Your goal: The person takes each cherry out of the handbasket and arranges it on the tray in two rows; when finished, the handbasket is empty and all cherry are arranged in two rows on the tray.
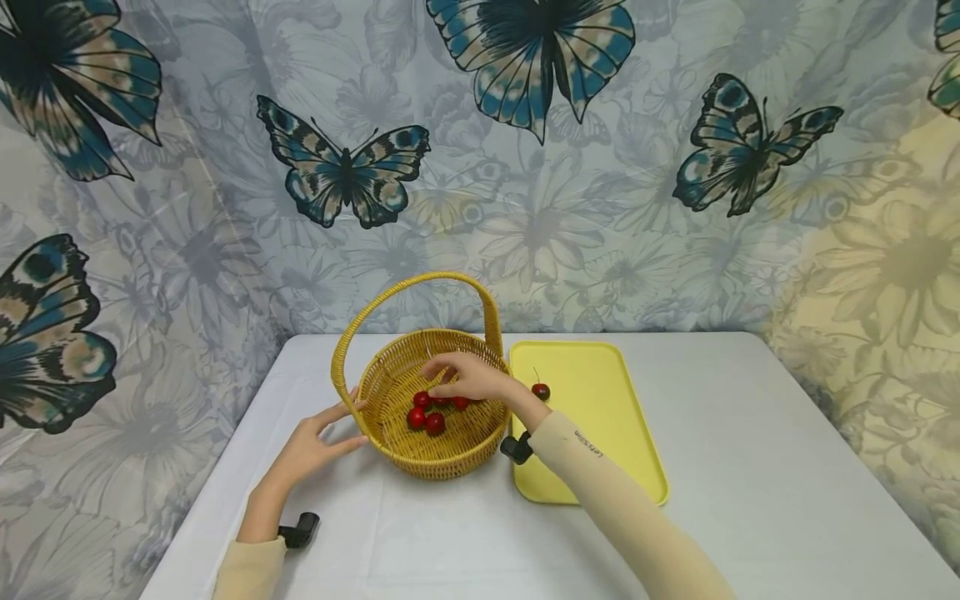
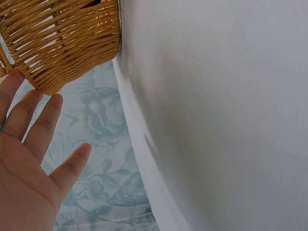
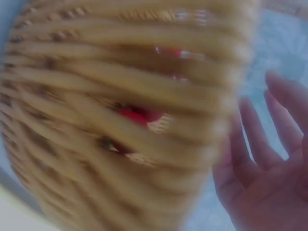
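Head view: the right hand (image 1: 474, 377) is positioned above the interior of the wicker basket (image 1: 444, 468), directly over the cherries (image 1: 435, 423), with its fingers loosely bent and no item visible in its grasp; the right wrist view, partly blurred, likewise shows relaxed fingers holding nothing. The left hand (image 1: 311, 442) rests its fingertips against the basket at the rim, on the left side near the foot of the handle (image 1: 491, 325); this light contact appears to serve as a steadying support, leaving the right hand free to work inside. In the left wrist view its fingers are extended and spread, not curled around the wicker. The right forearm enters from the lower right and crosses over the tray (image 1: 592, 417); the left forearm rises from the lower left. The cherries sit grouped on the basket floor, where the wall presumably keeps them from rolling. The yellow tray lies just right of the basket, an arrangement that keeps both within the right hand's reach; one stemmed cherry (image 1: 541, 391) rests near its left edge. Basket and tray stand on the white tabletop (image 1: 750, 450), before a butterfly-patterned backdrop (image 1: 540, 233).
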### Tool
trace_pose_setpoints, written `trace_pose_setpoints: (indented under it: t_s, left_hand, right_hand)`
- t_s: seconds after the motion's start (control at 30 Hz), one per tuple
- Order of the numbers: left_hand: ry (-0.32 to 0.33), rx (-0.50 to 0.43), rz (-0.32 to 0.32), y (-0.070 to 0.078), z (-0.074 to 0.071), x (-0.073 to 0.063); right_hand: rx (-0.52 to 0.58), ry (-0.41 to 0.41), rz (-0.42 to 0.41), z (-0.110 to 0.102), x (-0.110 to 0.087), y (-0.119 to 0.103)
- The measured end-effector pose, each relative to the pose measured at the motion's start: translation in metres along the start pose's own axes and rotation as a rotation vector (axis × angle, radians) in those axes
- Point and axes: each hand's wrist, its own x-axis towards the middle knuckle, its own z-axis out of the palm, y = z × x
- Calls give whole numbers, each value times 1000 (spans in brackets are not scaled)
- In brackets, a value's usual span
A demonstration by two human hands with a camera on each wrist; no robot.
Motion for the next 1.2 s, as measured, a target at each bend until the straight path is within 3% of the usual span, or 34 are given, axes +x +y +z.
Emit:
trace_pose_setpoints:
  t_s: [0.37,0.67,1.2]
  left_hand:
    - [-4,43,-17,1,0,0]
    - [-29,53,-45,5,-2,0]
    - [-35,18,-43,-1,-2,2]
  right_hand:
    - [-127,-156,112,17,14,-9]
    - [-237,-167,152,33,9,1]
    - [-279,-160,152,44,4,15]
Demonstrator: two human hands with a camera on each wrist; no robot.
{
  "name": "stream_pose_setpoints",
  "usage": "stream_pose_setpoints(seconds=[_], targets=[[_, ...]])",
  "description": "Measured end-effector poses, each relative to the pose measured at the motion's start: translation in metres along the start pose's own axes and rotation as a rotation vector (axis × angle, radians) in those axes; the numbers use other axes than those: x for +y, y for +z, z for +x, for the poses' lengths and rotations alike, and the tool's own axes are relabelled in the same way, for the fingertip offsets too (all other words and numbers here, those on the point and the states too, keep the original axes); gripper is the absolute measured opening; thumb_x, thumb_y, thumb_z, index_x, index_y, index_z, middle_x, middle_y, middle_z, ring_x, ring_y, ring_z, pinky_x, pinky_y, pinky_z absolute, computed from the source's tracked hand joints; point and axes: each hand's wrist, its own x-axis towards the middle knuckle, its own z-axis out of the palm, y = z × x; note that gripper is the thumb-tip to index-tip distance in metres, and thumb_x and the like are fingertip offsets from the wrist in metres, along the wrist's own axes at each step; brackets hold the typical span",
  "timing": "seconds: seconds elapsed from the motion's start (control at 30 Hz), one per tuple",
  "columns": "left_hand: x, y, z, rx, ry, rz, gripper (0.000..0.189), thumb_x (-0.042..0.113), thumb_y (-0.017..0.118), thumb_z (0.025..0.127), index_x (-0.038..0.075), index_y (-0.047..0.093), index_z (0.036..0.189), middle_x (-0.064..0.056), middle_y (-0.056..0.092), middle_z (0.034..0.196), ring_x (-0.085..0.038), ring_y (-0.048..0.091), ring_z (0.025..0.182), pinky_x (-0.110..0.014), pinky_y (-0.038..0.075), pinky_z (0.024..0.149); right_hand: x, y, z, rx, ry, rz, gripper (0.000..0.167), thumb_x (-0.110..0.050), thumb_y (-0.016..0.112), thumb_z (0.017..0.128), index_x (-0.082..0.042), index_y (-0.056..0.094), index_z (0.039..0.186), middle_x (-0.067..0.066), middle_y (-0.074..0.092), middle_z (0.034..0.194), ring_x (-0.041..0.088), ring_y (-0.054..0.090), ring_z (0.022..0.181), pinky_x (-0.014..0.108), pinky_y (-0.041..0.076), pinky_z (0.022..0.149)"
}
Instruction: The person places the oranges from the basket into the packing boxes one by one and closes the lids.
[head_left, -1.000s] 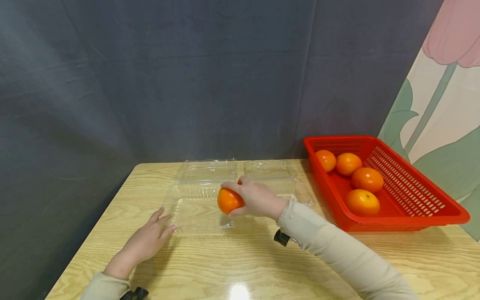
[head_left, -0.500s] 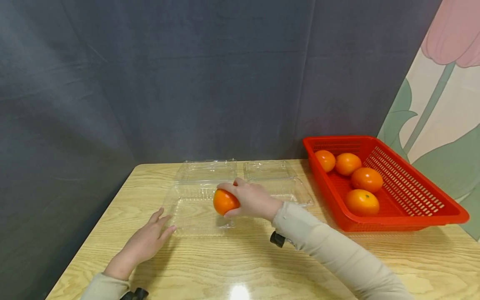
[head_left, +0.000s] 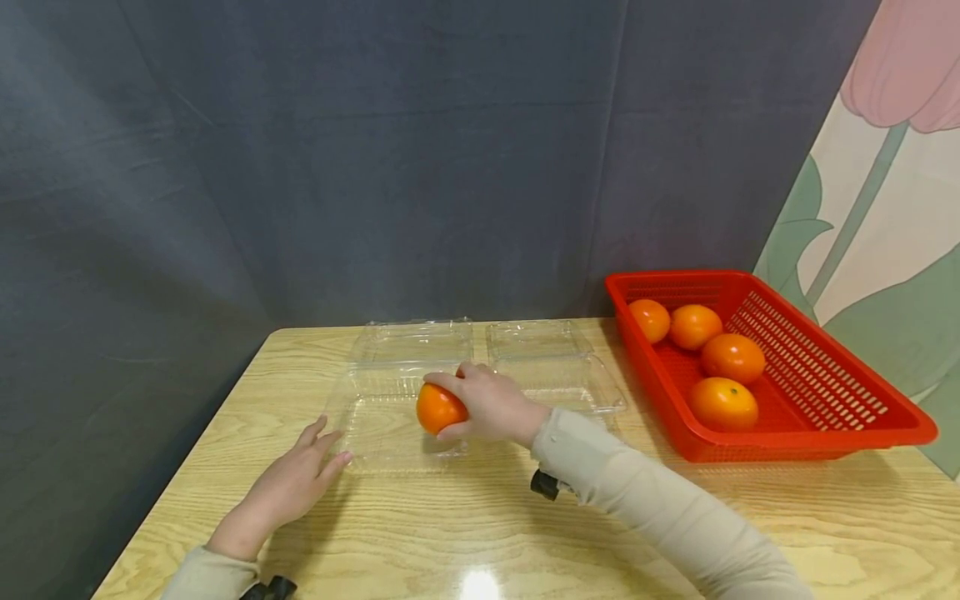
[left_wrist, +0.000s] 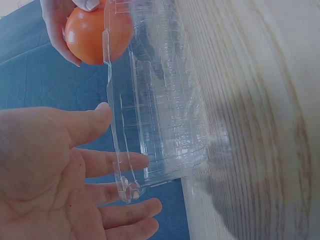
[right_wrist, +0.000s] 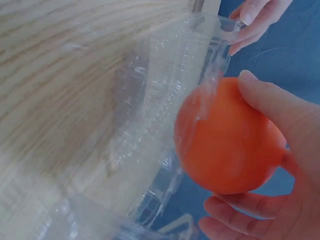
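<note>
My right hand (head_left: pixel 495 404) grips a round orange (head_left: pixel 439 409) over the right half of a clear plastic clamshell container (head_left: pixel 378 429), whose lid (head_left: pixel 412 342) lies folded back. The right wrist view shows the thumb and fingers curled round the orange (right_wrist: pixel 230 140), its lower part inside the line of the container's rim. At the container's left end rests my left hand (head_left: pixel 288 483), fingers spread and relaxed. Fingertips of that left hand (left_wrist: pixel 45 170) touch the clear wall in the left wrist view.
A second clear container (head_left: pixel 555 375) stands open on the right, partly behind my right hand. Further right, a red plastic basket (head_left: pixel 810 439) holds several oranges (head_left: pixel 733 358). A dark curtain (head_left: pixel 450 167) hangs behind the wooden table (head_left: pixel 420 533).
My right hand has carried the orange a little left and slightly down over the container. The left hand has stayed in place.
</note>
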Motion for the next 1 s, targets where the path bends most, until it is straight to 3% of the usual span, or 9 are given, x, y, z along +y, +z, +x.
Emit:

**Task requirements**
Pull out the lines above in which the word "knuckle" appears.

**Task result**
- Point and axes: each hand's wrist, its own x-axis towards the middle knuckle, its own z-axis out of the palm, y = z × x
  "description": "Measured end-effector poses, each relative to the pose measured at the motion's start: translation in metres along the start pose's own axes and rotation as a rotation vector (axis × angle, radians) in those axes; the numbers use other axes than those: x for +y, y for +z, z for +x, for the poses' lengths and rotations alike, and the tool's own axes are relabelled in the same way, for the fingertip offsets too (all other words and numbers here, those on the point and the states too, keep the original axes); gripper is the absolute measured opening; thumb_x, thumb_y, thumb_z, index_x, index_y, index_z, middle_x, middle_y, middle_z, ring_x, ring_y, ring_z, pinky_x, pinky_y, pinky_z absolute, computed from the source's tracked hand joints; point and axes: each hand's wrist, its own x-axis towards the middle knuckle, its own z-axis out of the palm, y = z × x; note that gripper is the thumb-tip to index-tip distance in metres, and thumb_x and the like are fingertip offsets from the wrist in metres, along the wrist's own axes at each step; brackets hold the typical span",

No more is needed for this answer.